BEGIN Data provided

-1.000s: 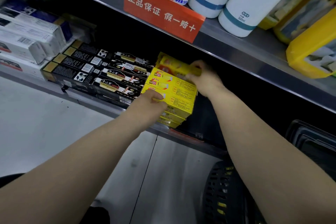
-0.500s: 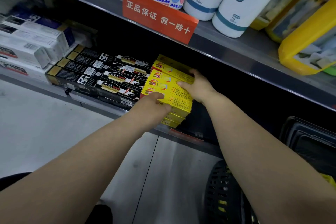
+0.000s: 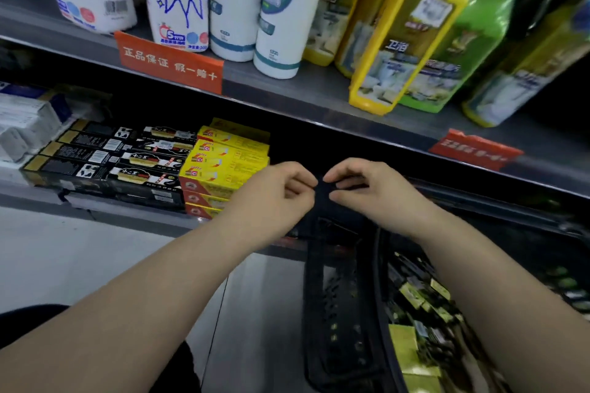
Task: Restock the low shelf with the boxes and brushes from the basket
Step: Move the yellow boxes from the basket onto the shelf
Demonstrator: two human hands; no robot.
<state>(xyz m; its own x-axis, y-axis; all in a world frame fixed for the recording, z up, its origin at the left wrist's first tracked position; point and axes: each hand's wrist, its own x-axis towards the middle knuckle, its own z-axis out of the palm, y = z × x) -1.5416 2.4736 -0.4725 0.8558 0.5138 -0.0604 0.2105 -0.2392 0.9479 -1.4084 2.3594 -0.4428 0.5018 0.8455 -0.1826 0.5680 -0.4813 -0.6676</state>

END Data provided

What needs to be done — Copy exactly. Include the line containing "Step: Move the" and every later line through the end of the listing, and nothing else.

Your solution —
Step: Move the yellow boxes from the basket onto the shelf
Demonstrator: two human hands; no robot.
<state>(xyz m; its own x-axis, y-axis; all in a world frame fixed for the recording, z up, its origin at the left wrist's first tracked position; point and axes: each hand's wrist, its own x-axis towards the middle knuckle, its own z-axis out of the palm, y = z × x) -1.5416 2.4736 -0.4725 0.8558 0.5138 -0.0604 0.2105 -0.2392 0.9479 -1.4084 2.3594 -0.4428 0.5018 0.8455 -0.1826 0.5680 -0.4813 -0.6676</state>

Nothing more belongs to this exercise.